Read more about Medicaid coverage expansion in Maine.
Maine tightened its short-term health insurance plan regulations as of January 2020, under a new law that was enacted in 2019. As of 2020, there were no insurers selling short-term health insurance plans in Maine, due to the state’s strict regulations.
Short-term plans in Maine are no longer allowed to extend past December 31 of the year in which they’re issued, so the maximum duration (which was already limited to 12 months) will vary depending on the date that a plan is purchased. The new law includes additional restrictions, such as banning the sale of short-term health insurance plans during the open enrollment period for ACA-compliant plans (November 1 – December 15) if they’re scheduled to take effect in the new year, and banning the sale of short-term plans online or over the phone (an in-person meeting would be required to purchase a policy).

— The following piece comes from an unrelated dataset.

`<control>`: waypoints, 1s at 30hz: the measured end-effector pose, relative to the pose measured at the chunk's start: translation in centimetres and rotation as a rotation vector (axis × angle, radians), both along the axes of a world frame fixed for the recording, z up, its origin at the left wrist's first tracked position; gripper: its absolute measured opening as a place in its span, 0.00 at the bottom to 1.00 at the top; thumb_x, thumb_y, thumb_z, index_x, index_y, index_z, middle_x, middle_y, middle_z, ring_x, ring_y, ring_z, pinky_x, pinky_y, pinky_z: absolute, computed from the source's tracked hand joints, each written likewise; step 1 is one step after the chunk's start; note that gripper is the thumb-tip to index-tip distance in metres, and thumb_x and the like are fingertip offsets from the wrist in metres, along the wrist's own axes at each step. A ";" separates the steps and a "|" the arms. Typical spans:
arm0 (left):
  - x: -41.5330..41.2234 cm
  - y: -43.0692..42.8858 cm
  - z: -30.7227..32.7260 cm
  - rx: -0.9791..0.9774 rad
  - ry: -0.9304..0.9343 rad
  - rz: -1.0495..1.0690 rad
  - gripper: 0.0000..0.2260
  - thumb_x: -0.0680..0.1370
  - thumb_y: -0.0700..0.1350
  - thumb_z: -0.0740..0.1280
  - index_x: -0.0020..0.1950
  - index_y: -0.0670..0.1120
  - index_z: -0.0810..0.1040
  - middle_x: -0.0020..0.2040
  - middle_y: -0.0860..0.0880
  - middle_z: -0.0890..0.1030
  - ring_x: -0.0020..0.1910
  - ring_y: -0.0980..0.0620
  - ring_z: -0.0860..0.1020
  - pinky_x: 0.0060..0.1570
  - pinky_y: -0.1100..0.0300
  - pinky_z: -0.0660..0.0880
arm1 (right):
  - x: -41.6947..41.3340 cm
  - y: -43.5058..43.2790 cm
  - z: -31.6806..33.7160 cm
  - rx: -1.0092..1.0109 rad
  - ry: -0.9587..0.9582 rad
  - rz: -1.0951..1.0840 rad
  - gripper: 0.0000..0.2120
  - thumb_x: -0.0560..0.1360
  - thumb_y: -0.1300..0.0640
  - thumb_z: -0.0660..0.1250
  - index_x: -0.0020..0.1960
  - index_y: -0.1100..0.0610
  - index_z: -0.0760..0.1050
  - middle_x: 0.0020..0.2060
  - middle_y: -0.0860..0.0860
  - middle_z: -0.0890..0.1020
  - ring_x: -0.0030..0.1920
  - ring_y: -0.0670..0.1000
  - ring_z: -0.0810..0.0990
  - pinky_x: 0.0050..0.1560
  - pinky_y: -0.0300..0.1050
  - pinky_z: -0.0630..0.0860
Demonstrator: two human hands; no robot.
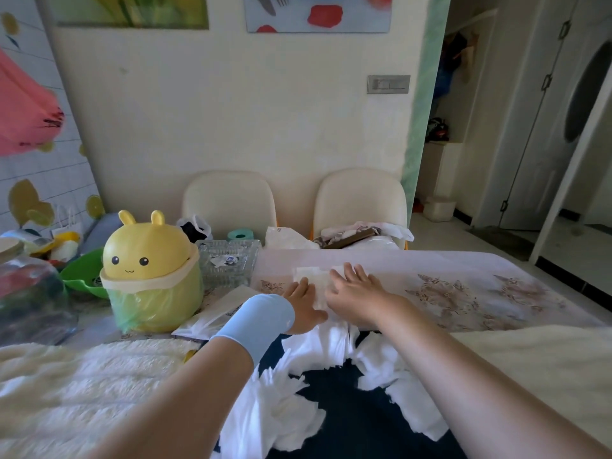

Read more about short-term health insurance in Maine.
As of February 2021, there were 350,212 Maine residents enrolled in Medicare plans. That’s more than 26% of the state’s total population. Nationwide, just over 19% of the population is enrolled in Medicare, but Maine has the highest average age in the country, so it’s not surprising that Maine has a larger population percentage of Medicare enrollment.
More than 46% of Maine’s Medicare beneficiaries are enrolled in private Medicare Advantage plans, while the rest are enrolled in Original Medicare (many of those enrollees have private supplemental coverage via Medigap and/or Medicare Part D prescription coverage).
Learn more about Medicare enrollment in Maine, including the state’s extensive consumer protections for Medigap enrollees.
- Maine Bureau of Insurance — Regulates and licenses health insurance companies that sell policies in Maine, as well as agents and brokers. The BOI can answer questions and address complaints about regulated entities in the state.
- Maine State Health Insurance Assistance Program — A local resource for Medicare beneficiaries and their caregivers; provides enrollment counseling and assistance.